# Toffee: an Efficient and Flexible Python Testing Framework for Chip Verification

April 21, 2025

#### Abstract

Functional verification in IC/ASIC projects typically accounts for up to 60% of the entire development efforts, consuming a lot of resources. Furthermore, traditional verification methodologies are often disconnected from the modern software ecosystem, making it difficult to utilize efficient testing tools and developers in software. This happens mainly for two reasons: low coding efficiency and poor integration for software tools and developers. In this paper, we propose a Python testing framework called Toffee. It introduces three key innovations: asynchronous function modeling, which models hardware designs as software APIs using two types of async functions; a hook-enabled reference model, which employ hooks for efficient communication; and a test-driven execution strategy, allowing test cases to be managed by software testing frameworks.
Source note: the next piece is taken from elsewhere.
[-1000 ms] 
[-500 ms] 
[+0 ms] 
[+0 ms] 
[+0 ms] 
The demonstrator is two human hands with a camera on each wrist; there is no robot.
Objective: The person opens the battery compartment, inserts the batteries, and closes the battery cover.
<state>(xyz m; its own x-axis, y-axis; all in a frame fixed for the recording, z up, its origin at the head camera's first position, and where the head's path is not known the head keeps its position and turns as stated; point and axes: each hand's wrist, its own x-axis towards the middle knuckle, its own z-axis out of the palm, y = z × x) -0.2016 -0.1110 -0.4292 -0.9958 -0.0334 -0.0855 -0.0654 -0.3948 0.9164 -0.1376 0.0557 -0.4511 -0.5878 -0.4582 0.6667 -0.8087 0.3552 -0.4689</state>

Experiments show that most users can build their first verification environment within 1.8 to 9.8 hours and integrate well with software testing tools. Additionally, Toffee can reduce the lines of code in the verification environment by up to 89.31%, and cut execution time by up to 89.69%.

## Introduction

Hardware verification plays a crucial role in the chip development process, which can effectively avoid the huge loss caused by the failure of the chip. Research shows that verification accounts for 50 to 60 percent of total development time in IC/ASIC projects. The verification workforce has grown to nearly match the number of design engineers, with ratios reaching as high as 5:1 in certain market segments[1]. This significant resource allocation has driven the industry to persistently seek more efficient verification methodologies.
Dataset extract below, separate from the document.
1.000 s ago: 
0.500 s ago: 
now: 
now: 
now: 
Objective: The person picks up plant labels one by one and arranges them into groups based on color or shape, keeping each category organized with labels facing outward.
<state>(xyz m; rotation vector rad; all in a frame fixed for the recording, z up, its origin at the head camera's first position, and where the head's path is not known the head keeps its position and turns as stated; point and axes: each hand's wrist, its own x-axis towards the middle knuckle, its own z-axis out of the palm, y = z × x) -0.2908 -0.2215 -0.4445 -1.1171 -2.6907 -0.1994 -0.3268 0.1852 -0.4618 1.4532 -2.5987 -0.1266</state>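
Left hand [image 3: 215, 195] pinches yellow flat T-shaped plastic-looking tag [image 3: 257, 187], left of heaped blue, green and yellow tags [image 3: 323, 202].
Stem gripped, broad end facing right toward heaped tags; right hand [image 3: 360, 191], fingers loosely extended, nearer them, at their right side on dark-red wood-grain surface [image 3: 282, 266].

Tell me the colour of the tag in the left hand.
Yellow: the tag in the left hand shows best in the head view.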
Verification frameworks have evolved from VMM and OVM to the current UVM[2]. These frameworks support verification engineers by defining standard verification flows and offering reusable code libraries. They are typically built on hardware verification languages (HVLs), such as SystemVerilog, and follow early-stage programming and testing patterns. In contrast, the software development field has advanced rapidly in recent years. software testing tools have evolved a series of fascinating mechanisms to improve testing efficiency and flexibility. For example, pytest[3] can automatically detect and run test functions, reducing the need for manual testing. This aligns with agile development practices and helps increase development speed through quick iterations. Moreover, a survey[4] by StackOverflow shows that hardware developers make up only 0.3% of the total developer population, much less than software developers. The fast pace of new features and the large developer base both highlight the greater activity and efficiency in the software field.
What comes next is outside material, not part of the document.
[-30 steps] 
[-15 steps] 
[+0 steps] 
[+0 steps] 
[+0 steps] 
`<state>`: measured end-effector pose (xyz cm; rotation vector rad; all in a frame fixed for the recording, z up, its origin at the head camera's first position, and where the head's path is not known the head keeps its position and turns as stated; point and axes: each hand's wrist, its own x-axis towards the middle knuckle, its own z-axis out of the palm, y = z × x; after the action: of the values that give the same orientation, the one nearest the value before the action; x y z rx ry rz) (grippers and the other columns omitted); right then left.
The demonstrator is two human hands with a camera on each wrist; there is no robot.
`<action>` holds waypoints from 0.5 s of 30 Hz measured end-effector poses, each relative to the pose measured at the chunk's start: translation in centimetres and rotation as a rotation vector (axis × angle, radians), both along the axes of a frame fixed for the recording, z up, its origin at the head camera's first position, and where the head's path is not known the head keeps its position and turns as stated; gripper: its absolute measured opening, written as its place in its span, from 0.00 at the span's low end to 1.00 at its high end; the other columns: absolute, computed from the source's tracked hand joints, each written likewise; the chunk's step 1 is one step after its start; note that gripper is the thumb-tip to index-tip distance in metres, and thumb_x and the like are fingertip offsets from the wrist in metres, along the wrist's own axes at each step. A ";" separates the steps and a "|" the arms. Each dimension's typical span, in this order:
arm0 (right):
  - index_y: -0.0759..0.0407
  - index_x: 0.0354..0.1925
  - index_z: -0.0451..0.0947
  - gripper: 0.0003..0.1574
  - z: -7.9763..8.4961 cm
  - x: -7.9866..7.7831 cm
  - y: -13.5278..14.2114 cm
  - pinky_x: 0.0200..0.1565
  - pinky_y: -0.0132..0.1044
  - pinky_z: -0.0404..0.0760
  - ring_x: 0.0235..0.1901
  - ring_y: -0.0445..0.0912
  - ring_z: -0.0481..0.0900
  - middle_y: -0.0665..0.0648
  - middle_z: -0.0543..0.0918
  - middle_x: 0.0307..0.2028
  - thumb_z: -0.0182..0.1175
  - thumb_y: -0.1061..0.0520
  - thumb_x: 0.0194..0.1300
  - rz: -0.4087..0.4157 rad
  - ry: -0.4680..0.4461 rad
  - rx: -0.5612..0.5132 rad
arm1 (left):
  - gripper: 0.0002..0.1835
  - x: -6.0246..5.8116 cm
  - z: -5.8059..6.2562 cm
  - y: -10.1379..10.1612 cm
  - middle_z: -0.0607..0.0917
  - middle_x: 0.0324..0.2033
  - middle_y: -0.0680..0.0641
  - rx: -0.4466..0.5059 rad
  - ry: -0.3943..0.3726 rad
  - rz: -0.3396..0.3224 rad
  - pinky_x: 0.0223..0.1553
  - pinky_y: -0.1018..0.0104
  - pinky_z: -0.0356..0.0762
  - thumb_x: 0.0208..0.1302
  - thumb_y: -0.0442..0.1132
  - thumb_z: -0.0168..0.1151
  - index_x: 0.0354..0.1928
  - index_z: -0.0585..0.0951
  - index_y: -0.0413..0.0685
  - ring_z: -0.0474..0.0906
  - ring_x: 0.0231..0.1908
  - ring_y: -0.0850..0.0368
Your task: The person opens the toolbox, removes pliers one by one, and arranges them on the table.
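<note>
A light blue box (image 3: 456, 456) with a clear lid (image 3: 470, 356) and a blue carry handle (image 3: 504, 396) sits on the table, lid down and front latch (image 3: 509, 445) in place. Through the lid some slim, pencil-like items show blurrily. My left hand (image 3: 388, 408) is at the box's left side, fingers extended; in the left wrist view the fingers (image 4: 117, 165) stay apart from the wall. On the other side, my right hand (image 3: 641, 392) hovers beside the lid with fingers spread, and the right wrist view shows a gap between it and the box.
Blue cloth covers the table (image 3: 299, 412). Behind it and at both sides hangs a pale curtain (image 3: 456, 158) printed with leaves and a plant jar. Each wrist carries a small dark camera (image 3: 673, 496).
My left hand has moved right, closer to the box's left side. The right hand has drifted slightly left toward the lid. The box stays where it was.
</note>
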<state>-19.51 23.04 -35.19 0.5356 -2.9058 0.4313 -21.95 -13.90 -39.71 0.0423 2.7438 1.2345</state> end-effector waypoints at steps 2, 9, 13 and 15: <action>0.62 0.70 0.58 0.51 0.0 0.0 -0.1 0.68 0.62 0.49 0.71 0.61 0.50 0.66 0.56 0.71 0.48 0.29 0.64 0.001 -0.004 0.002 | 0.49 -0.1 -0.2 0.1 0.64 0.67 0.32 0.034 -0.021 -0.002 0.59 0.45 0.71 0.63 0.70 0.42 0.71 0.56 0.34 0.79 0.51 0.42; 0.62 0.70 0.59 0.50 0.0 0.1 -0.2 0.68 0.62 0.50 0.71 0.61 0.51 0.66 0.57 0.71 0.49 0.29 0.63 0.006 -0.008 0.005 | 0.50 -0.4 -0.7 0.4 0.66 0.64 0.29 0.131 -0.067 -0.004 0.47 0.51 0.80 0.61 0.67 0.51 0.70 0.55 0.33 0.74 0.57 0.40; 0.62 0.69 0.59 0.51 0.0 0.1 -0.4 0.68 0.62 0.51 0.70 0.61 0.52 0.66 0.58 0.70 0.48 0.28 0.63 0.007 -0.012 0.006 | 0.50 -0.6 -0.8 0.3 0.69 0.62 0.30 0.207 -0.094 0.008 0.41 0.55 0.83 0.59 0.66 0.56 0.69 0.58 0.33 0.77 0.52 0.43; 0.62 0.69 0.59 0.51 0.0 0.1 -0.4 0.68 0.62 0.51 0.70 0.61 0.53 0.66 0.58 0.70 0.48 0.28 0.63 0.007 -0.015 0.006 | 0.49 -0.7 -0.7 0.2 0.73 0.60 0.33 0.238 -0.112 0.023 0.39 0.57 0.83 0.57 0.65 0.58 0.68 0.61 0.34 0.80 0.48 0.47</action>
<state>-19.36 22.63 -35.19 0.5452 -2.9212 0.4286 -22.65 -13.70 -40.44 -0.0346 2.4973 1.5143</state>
Therefore, in this paper, we ask the question: can we leverage modern programming practices and developer resources in software field to improve the efficiency of chip verification? In fact, there have already been efforts in this direction. Cocotb[5] uses VPI to enable simulation of the DUT (design under test) in Python. Pyuvm[6] ports UVM to Python, giving Python a verification framework to support hardware verification. However, pyuvm only translates UVM into a different language, still requiring engineers to follow the traditional paradigm. This leads to two main issues: 1) Low coding efficiency. UVM environment setup remains inherently complex. Even basic testbenches often need more than ten components, making it difficult to support rapid iteration and continuous delivery common in software development. 2) Poor integration with software tools and developers. Current approaches use Python but still follow traditional hardware verification logic. They are not integrated with the software testing ecosystem and are difficult for software developers to adopt.

To address these issues, we believe it is necessary to design a new verification framework suited for the software domain. This framework should support fast iteration by making the test environment easier to set up, and it should follow software development conventions to lower the learning curve for software developers. However, reaching this goal is challenging. We identify three core parts that any verification environment must support: interaction, checking, and testing. Each of these parts comes with a specific challenge:

• C1 There is no efficient way in software field to handle interaction between test cases and the

- hardware design. (Interaction mechanism)
- C2 Existing methods for reference model communication are inflexible and involve complex interfaces. (Checking mechanism)
- C3 Hardware test cases cannot be managed by software testing frameworks. (Testing mechanism)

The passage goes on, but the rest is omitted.